*EXERCISE DETAILS*. Without any pictures, print exactly the lines that run from the start of the data through the line containing "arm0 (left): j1".

*RECORDED INFORMATION*.
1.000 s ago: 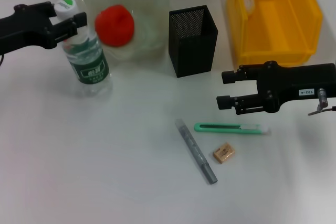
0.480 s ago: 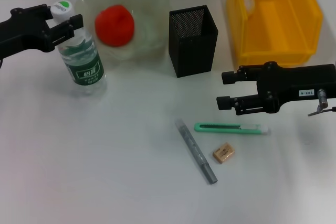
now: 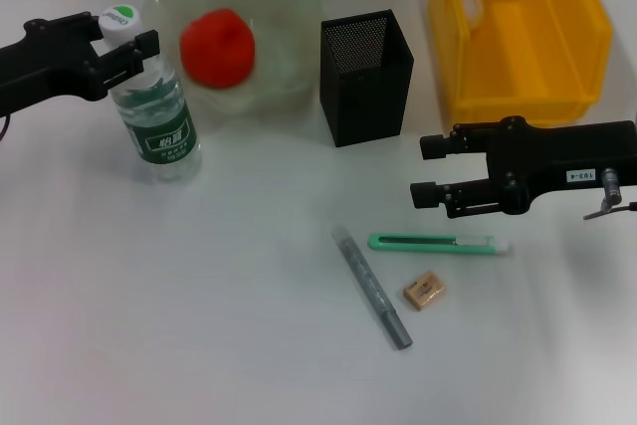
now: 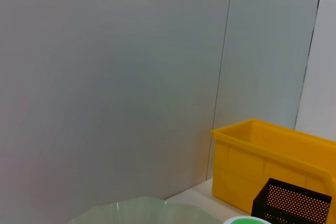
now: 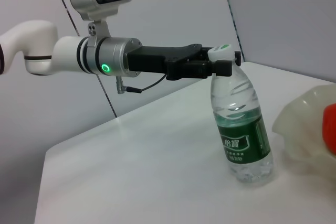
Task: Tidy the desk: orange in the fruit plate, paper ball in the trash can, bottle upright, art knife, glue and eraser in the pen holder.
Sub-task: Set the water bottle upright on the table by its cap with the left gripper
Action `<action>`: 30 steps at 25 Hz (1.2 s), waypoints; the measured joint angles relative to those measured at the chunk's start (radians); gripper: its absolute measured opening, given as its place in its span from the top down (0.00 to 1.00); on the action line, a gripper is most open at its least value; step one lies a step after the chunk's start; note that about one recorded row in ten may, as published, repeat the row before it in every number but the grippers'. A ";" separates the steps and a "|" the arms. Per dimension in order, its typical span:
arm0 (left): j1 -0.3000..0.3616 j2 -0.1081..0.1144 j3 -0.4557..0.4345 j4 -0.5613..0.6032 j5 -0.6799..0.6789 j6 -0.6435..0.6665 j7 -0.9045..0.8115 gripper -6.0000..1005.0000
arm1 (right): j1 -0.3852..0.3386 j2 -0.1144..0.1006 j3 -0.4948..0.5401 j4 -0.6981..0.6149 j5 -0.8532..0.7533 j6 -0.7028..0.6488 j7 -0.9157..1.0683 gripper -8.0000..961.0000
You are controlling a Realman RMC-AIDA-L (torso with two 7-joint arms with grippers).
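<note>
The bottle stands upright on the desk at the left, just beside the fruit plate. My left gripper is shut on its neck under the white cap; the right wrist view shows that grip on the bottle by the left gripper. The orange lies in the fruit plate. The paper ball sits in the trash can. My right gripper hovers open, just above the art knife. The glue and eraser lie nearby. The pen holder stands mid-desk.
The pen holder stands between the fruit plate and the trash can. In the left wrist view a grey wall fills most of the picture, with the trash can, pen holder and fruit plate rim low down.
My left gripper has shifted a little to the left and back with the bottle, which went from leaning to upright. The right arm and the small items have not moved.
</note>
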 joint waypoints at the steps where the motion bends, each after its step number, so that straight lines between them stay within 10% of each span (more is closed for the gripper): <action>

*SOLUTION*.
1.000 s ago: 
0.480 s ago: 
now: 
now: 
now: 
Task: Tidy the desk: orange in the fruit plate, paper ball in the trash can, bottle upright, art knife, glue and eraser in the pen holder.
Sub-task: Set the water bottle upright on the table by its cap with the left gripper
Action `<action>`: 30 steps at 25 Hz (1.2 s), waypoints; the measured joint angles relative to those measured at the chunk's start (radians); gripper: its absolute measured opening, given as its place in its span from the top down (0.00 to 1.00); on the action line, a gripper is most open at its least value; step one lies a step after the chunk's start; note that about one recorded row in ten may, as published, repeat the row before it in every number but the grippers'. A ";" separates the steps and a "|" the arms. Per dimension in order, its typical span:
arm0 (left): j1 -0.3000..0.3616 j2 -0.1081..0.1144 j3 -0.4557..0.4345 j4 -0.5613..0.6032 j5 -0.6799..0.6789 j6 -0.6435..0.6665 j7 -0.9045..0.8115 gripper -6.0000..1005.0000

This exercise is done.